Alternatively, we can consider a Second Order passive system, designed properly.
This may look like:
Which has Transfer Function:
$$ G(s) = \frac{V_{out}(s)}{V_{in}(s) } = \frac{1}{s^2LC + sRC + 1} $$
Comparing to a standard oscillatory system, we can note that: $$ \omega_c = \frac{1}{LC}, \qquad \zeta = \frac{R \sqrt{\frac{C}{L}}}{2} $$
So we can write:
$$ G(s) = \frac{\omega_c^2}{\omega_c^2 + 2\zeta \omega_c s + s^2} $$
Active devices can be used to filter your signal. The Op-Amp is a very useful device that once was very expensive, yet now can be bought for pennies and can exist in a package 0.86mm x 0.86mm x 0.5mm. These devices can be used to make whichever filter we need - and negate the need for space-consuming inductors.
The Butterworth Filter is one such example, yet there are may other filters that can be achieved with an Op-Amp. Texas Instruments has a [very nice document] (http://www.ti.com/lit/an/sloa049b/sloa049b.pdf) that shows more filters with some component choice methods too.
I considered for this section $T = 1$, and usage of a Second-Order passive filter.
We can take the convenient form offered from the Second-Order filter section, and move to a MATLAB simulation^{1} to see how our filter performs, as well as explore the effect of changing parameters.
The way I considered filter application in MATLAB was to generate an impulse response from my transfer function, and then convolve with the square wave (multiplying each term by dt as this method is discrete).

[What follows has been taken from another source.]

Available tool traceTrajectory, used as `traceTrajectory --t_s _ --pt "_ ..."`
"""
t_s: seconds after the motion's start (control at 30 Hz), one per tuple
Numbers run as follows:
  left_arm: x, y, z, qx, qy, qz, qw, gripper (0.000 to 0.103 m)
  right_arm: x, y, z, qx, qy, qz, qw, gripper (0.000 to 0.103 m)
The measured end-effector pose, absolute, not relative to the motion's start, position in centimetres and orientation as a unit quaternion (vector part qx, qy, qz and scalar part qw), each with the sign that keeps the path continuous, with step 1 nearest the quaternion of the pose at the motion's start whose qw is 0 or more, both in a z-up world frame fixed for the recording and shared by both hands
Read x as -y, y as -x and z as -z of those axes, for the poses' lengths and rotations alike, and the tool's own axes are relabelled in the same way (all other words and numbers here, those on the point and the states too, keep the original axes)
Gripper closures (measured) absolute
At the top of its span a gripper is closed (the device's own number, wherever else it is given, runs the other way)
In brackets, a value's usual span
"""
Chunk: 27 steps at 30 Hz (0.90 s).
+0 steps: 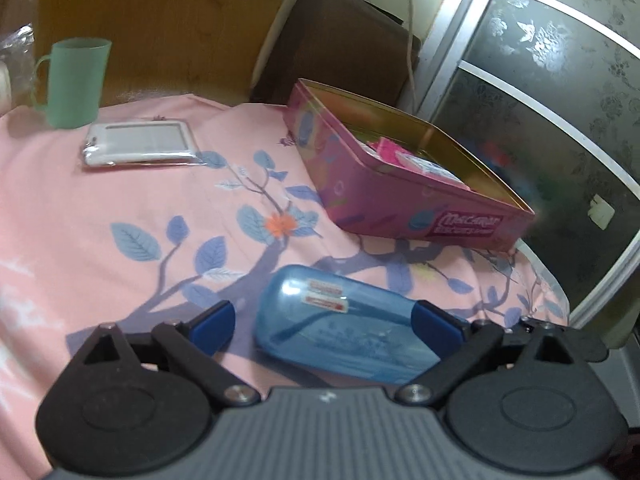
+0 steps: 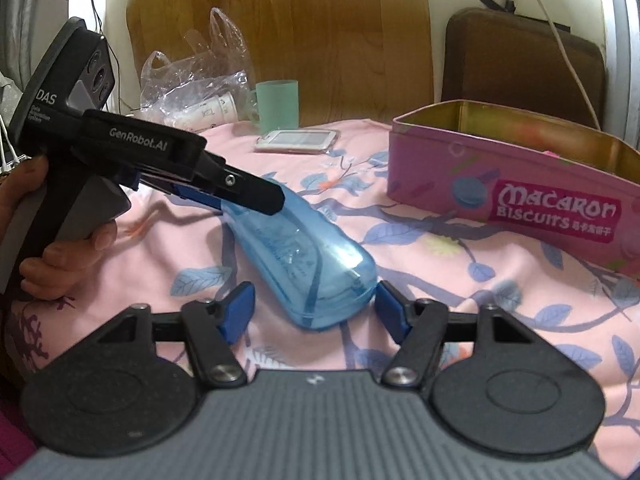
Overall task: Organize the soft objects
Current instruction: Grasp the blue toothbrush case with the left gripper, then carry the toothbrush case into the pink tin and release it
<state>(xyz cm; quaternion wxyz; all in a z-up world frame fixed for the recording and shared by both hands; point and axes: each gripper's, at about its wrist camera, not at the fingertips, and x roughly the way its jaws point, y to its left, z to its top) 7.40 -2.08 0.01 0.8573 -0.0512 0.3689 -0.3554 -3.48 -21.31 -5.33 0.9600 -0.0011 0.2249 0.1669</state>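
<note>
Blue glasses case lying flat on the pink floral cloth, near the pink biscuit tin.
Its long axis runs between the two tools: the left hand-held gripper spread wide around one end, the right hand-held gripper spread wide at the other, neither gripping.

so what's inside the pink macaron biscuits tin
In the open pink macaron biscuits tin, the left wrist view shows bright pink soft pieces and a pale packet. The near wall hides everything lower down.
</note>
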Motion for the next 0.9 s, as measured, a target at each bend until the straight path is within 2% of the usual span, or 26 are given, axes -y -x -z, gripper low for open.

We initially find that for a low damping constant, we achieve resonant behaviour, this is expected. We can place our fundamental on the resonant peak by setting $\omega_c = \frac{2 \pi} {T} $. Placing our fundamental on the resonant peak offers us a larger difference in amplitude of the fundamental and the harmonics - so I implemented that in my simulation.
The Square wave was generated using a clever trick involving the mod
function, which can be quickly applied to a large array to make a Square wave.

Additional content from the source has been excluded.